# Places to buy a variety of industrial type equipment



## RLaugh (Aug 25, 2010)

I am doing some work on my house and wondering if I could get some suggestions on were to buy product.  I am fairly handy and was hoping to avoid the "Big Box" stores.  Can anyone suggest a company(s) to buy from?

Criteria - Quality / Industrial grade products and depedable service (If that exists)

Need a little bit of everything.  Tools, Electrical, Door Hinges, Plumbing, some electrical, some HVAC, Paint supplies and other stuff that I am sure that I am not thinking about.  I would appreciate any help from other DIYers


----------



## Cork-Guy (Aug 27, 2010)

Ace Hardware or Crafty Beaver are some smaller "non-big box" type stores; I won't call them mom and pop, but they usually have what you need for a reasonable price.
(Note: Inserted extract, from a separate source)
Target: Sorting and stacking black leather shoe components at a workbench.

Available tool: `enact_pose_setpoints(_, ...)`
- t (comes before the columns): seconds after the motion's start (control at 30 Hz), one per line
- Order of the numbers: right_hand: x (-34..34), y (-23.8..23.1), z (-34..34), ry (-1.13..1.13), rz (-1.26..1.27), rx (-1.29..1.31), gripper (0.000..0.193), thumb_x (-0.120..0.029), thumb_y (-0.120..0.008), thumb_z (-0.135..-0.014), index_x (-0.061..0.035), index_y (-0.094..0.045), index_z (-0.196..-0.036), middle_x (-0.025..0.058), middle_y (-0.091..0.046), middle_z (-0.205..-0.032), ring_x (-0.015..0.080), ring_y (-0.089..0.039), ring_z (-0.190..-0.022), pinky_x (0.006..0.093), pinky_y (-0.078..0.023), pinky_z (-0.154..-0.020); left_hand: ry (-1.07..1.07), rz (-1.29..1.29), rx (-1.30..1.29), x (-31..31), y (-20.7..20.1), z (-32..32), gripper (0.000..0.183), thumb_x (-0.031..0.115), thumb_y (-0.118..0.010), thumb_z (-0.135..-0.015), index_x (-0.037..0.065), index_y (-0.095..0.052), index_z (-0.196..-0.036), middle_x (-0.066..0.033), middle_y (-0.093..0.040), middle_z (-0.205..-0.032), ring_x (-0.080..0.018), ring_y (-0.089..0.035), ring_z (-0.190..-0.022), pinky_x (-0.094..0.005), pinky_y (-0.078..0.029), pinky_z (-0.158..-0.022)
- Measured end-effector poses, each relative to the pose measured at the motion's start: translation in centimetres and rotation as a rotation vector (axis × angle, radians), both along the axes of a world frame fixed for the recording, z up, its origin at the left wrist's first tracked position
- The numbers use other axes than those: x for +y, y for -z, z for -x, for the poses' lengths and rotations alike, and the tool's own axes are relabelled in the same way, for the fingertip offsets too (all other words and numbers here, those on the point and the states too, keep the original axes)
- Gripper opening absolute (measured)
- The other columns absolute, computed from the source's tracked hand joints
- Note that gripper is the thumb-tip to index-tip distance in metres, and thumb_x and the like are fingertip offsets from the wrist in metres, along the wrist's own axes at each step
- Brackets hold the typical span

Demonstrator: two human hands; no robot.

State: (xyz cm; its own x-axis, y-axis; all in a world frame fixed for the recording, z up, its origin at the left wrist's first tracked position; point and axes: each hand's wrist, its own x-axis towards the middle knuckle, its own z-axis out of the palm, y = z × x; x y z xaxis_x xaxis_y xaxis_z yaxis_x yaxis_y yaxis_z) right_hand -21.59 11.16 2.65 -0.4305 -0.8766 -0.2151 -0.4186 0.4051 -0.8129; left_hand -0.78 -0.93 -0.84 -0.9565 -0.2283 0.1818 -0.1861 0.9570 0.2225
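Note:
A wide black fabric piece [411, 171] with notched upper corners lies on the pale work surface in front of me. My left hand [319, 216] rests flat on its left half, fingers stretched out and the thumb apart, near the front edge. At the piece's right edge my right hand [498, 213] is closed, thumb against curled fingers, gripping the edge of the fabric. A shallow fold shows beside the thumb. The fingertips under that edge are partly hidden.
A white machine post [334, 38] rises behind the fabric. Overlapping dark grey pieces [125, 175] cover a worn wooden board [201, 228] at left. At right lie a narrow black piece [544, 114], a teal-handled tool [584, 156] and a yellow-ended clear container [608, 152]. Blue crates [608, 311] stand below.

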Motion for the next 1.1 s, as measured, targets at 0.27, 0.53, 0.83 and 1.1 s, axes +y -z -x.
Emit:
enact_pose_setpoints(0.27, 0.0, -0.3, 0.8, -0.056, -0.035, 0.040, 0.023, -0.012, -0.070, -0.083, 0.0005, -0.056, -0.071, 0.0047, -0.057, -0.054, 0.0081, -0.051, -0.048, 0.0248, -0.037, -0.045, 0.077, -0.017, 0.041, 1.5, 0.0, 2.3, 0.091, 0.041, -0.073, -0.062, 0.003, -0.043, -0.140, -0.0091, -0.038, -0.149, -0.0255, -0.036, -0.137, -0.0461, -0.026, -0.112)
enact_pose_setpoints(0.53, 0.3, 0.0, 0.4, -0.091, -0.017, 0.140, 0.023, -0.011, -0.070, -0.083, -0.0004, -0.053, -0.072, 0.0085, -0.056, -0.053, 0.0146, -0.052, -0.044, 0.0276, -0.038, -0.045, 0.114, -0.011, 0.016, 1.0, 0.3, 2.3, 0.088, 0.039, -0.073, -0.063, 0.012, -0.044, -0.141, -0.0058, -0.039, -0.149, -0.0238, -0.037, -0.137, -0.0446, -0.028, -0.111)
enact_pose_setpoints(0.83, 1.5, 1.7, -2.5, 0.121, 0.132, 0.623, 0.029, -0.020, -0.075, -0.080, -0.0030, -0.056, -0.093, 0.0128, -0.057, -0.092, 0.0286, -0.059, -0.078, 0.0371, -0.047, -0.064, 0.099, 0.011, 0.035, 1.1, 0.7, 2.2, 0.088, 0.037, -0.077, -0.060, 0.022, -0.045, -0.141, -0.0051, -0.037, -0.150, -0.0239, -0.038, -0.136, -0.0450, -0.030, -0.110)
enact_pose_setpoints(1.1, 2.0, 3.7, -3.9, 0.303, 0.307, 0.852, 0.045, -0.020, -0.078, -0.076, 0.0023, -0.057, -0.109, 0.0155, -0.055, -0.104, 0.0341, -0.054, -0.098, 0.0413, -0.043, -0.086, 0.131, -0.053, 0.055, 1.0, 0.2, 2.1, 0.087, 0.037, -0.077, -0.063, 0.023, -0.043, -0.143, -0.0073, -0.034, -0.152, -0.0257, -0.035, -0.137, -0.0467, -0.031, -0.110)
Search via the internet is also a smart idea since you can compare prices from stores across the nation, heck even the world. Start with base.google.com


----------



## joecaption (Jan 10, 2011)

And why would you want to avoid the box stores? 
Walk in buy it get it done.
If you need to return something, walk in get your money back.
No shipping cost involved, or damaged shipment.
As far as tools go try Amazon.com Prices are good, most often free shipping and at the bottom of the posting there's coments about the tools from people who have bought them.
Granger, McMaster Carr are two on line supplyers to concider.


----------